Activity
Transcribe the data as written, minus images.

Collected material
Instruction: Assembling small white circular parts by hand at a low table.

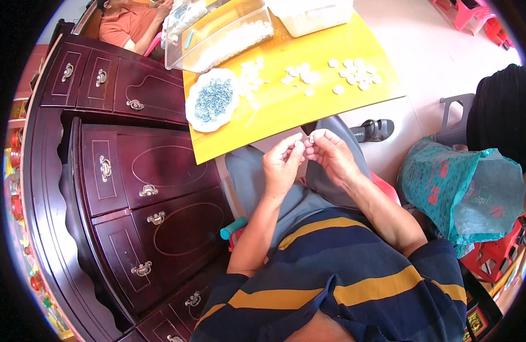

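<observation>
Hands together above my lap, just off the near edge of the yellow table (286,114) — my left hand (281,165) and right hand (331,155) meet at the fingertips, pinching a small white piece (312,138) between them. More white pieces (354,73) lie scattered on the tabletop, beside a white plate (193,117) heaped with small blue-grey parts and a clear plastic bin (217,34).

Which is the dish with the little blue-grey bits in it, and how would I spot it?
Start at the yellow table above the person's hands. On its left edge, beside the dark wooden cabinet, sits a white scalloped dish. Unlike the loose white pieces scattered across the table, it holds a heap of small blue-grey parts.
</observation>
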Demonstrator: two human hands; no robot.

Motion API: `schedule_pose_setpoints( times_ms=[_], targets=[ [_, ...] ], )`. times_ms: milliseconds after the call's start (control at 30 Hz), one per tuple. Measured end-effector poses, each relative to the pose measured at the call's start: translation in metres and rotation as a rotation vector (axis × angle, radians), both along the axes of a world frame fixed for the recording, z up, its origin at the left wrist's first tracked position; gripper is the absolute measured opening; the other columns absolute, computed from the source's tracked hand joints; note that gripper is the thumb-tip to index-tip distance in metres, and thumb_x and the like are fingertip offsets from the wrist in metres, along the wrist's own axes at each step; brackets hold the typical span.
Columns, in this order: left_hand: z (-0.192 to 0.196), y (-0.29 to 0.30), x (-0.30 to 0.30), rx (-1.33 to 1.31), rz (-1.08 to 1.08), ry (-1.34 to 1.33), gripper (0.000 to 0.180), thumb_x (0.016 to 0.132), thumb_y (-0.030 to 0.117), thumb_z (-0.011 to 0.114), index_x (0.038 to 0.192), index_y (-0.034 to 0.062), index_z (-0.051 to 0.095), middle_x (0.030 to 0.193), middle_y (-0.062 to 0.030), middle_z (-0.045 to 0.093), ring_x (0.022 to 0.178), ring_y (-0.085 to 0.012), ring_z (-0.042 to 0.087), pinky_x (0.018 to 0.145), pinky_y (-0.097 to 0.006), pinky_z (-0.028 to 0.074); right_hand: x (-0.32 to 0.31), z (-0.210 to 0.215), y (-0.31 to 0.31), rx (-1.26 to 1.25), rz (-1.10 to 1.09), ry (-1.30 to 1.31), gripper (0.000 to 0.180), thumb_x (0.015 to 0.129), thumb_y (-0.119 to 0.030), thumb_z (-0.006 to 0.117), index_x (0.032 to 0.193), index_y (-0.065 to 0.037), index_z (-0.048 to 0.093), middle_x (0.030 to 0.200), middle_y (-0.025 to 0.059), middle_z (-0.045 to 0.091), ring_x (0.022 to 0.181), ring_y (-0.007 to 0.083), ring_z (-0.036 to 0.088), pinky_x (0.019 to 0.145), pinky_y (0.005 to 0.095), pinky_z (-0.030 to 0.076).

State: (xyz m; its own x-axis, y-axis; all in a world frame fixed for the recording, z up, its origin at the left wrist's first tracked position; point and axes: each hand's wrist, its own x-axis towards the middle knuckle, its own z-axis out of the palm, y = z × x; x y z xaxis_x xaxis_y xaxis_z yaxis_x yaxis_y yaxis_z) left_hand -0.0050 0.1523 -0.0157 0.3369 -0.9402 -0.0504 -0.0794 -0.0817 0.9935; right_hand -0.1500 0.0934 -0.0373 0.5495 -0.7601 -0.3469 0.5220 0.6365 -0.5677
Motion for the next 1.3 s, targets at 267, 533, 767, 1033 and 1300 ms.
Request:
schedule_pose_setpoints(
  times_ms=[267, 533, 767, 1033, 1300],
  targets=[
    [0.01, 0.001, 0.019, -0.05, -0.016, -0.03, 0.024, 0.096, 0.003, 0.068, 0.119, -0.0026, 0.065, 0.097, -0.0049, 0.071, 0.078, -0.0079, 0.065, 0.069, -0.022, 0.055, 0.001, 0.0, 0.001, -0.073, 0.017, 0.126, 0.012, 0.103, -0.021, 0.06, 0.102, -0.01, 0.064, 0.094, -0.0005, 0.067, 0.08, 0.0074, 0.06, 0.075, 0.0226, 0.05],
    [0.009, 0.003, 0.022, -0.069, -0.09, -0.091, 0.027, 0.093, -0.002, 0.069, 0.12, -0.0009, 0.07, 0.098, -0.0034, 0.072, 0.082, -0.0065, 0.067, 0.07, -0.022, 0.056, 0.004, 0.002, 0.004, -0.335, 0.041, 0.259, 0.018, 0.105, -0.022, 0.058, 0.099, -0.006, 0.063, 0.091, -0.0011, 0.064, 0.081, 0.0065, 0.056, 0.075, 0.0229, 0.048],
    [0.01, 0.001, 0.02, -0.088, -0.108, -0.12, 0.027, 0.092, -0.003, 0.069, 0.12, -0.0014, 0.07, 0.097, -0.005, 0.073, 0.083, -0.007, 0.069, 0.07, -0.021, 0.056, 0.002, 0.004, 0.004, -0.342, 0.037, 0.287, 0.018, 0.104, -0.021, 0.058, 0.099, -0.004, 0.063, 0.09, -0.0007, 0.064, 0.081, 0.0067, 0.057, 0.074, 0.0232, 0.049],
    [0.011, 0.002, 0.021, -0.042, -0.153, -0.18, 0.03, 0.093, -0.001, 0.07, 0.123, -0.0024, 0.068, 0.099, -0.0037, 0.071, 0.083, -0.0075, 0.066, 0.074, -0.023, 0.057, 0.002, 0.003, 0.004, -0.334, 0.033, 0.316, 0.017, 0.104, -0.02, 0.058, 0.098, -0.004, 0.063, 0.088, -0.0003, 0.064, 0.078, 0.0069, 0.057, 0.072, 0.0227, 0.049],
    [0.005, 0.003, 0.027, -0.032, -0.182, -0.034, 0.031, 0.095, 0.0, 0.067, 0.126, -0.0029, 0.066, 0.103, -0.0047, 0.071, 0.088, -0.009, 0.066, 0.077, -0.025, 0.057, 0.002, 0.005, 0.002, -0.276, 0.058, 0.28, 0.015, 0.104, -0.018, 0.059, 0.1, -0.004, 0.063, 0.086, 0.0004, 0.065, 0.074, 0.0063, 0.058, 0.069, 0.0208, 0.05]
  ],
)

Answer for the task
Instruction: Assembling small white circular parts by hand at a low table.


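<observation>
Hands together above my lap, just off the near edge of the yellow table (286,114) — my left hand (281,165) and right hand (331,155) meet at the fingertips, pinching a small white piece (312,138) between them. More white pieces (354,73) lie scattered on the tabletop, beside a white plate (193,117) heaped with small blue-grey parts and a clear plastic bin (217,34).

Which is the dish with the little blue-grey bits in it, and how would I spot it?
Start at the yellow table above the person's hands. On its left edge, beside the dark wooden cabinet, sits a white scalloped dish. Unlike the loose white pieces scattered across the table, it holds a heap of small blue-grey parts.
</observation>
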Demonstrator: two human hands; no robot.

Motion API: `schedule_pose_setpoints( times_ms=[_], targets=[ [_, ...] ], )`. times_ms: milliseconds after the call's start (control at 30 Hz), one per tuple. Measured end-effector poses, each relative to the pose measured at the call's start: translation in metres and rotation as a rotation vector (axis × angle, radians), both along the axes of a world frame fixed for the recording, z up, its origin at the left wrist's first tracked position; gripper is the absolute measured opening; the other columns absolute, computed from the source's tracked hand joints; note that gripper is the thumb-tip to index-tip distance in metres, and thumb_x and the like are fingertip offsets from the wrist in metres, along the wrist's own axes at each step; brackets hold the typical span.
Columns, in this order: left_hand: z (-0.192 to 0.196), y (-0.29 to 0.30), x (-0.30 to 0.30), rx (-1.33 to 1.31), rz (-1.08 to 1.08), ry (-1.34 to 1.33), gripper (0.000 to 0.180), thumb_x (0.016 to 0.132), thumb_y (-0.030 to 0.117), thumb_z (-0.011 to 0.114), index_x (0.038 to 0.192), index_y (-0.034 to 0.062), index_z (-0.051 to 0.095), middle_x (0.030 to 0.193), middle_y (-0.062 to 0.030), middle_z (-0.045 to 0.093), ring_x (0.022 to 0.178), ring_y (-0.085 to 0.012), ring_z (-0.042 to 0.087), pinky_x (0.018 to 0.145), pinky_y (-0.097 to 0.006), pinky_z (-0.028 to 0.074); right_hand: x (-0.32 to 0.31), z (-0.210 to 0.215), y (-0.31 to 0.31), rx (-1.26 to 1.25), rz (-1.10 to 1.09), ry (-1.30 to 1.31), gripper (0.000 to 0.180), thumb_x (0.015 to 0.129), thumb_y (-0.119 to 0.030), thumb_z (-0.006 to 0.117), index_x (0.032 to 0.193), index_y (-0.065 to 0.037), index_z (-0.048 to 0.093), middle_x (0.030 to 0.200), middle_y (-0.025 to 0.059), middle_z (-0.045 to 0.091), ring_x (0.022 to 0.181), ring_y (-0.007 to 0.083), ring_z (-0.036 to 0.088), pinky_x (0.019 to 0.145), pinky_y (0.005 to 0.095), pinky_z (-0.030 to 0.076).

State: (xyz m; its own x-axis, y-axis; all in a world frame fixed for the recording, z up, its origin at the left wrist's first tracked position; point and axes: each hand's wrist, its own x-axis towards the middle knuckle, its own z-axis out of the palm, y = z × x; x y z xaxis_x xaxis_y xaxis_z yaxis_x yaxis_y yaxis_z) left_hand -0.0050 0.1523 -0.0157 0.3369 -0.9402 -0.0504 -0.0794 -0.0817 0.9935; right_hand -0.1500 0.0934 -0.0373 0.5495 -0.7601 -0.3469 0.5220 0.6365 -0.5677
Motion for the next 1.3 s, targets at 267, 533, 767, 1033 and 1300 ms.
Request:
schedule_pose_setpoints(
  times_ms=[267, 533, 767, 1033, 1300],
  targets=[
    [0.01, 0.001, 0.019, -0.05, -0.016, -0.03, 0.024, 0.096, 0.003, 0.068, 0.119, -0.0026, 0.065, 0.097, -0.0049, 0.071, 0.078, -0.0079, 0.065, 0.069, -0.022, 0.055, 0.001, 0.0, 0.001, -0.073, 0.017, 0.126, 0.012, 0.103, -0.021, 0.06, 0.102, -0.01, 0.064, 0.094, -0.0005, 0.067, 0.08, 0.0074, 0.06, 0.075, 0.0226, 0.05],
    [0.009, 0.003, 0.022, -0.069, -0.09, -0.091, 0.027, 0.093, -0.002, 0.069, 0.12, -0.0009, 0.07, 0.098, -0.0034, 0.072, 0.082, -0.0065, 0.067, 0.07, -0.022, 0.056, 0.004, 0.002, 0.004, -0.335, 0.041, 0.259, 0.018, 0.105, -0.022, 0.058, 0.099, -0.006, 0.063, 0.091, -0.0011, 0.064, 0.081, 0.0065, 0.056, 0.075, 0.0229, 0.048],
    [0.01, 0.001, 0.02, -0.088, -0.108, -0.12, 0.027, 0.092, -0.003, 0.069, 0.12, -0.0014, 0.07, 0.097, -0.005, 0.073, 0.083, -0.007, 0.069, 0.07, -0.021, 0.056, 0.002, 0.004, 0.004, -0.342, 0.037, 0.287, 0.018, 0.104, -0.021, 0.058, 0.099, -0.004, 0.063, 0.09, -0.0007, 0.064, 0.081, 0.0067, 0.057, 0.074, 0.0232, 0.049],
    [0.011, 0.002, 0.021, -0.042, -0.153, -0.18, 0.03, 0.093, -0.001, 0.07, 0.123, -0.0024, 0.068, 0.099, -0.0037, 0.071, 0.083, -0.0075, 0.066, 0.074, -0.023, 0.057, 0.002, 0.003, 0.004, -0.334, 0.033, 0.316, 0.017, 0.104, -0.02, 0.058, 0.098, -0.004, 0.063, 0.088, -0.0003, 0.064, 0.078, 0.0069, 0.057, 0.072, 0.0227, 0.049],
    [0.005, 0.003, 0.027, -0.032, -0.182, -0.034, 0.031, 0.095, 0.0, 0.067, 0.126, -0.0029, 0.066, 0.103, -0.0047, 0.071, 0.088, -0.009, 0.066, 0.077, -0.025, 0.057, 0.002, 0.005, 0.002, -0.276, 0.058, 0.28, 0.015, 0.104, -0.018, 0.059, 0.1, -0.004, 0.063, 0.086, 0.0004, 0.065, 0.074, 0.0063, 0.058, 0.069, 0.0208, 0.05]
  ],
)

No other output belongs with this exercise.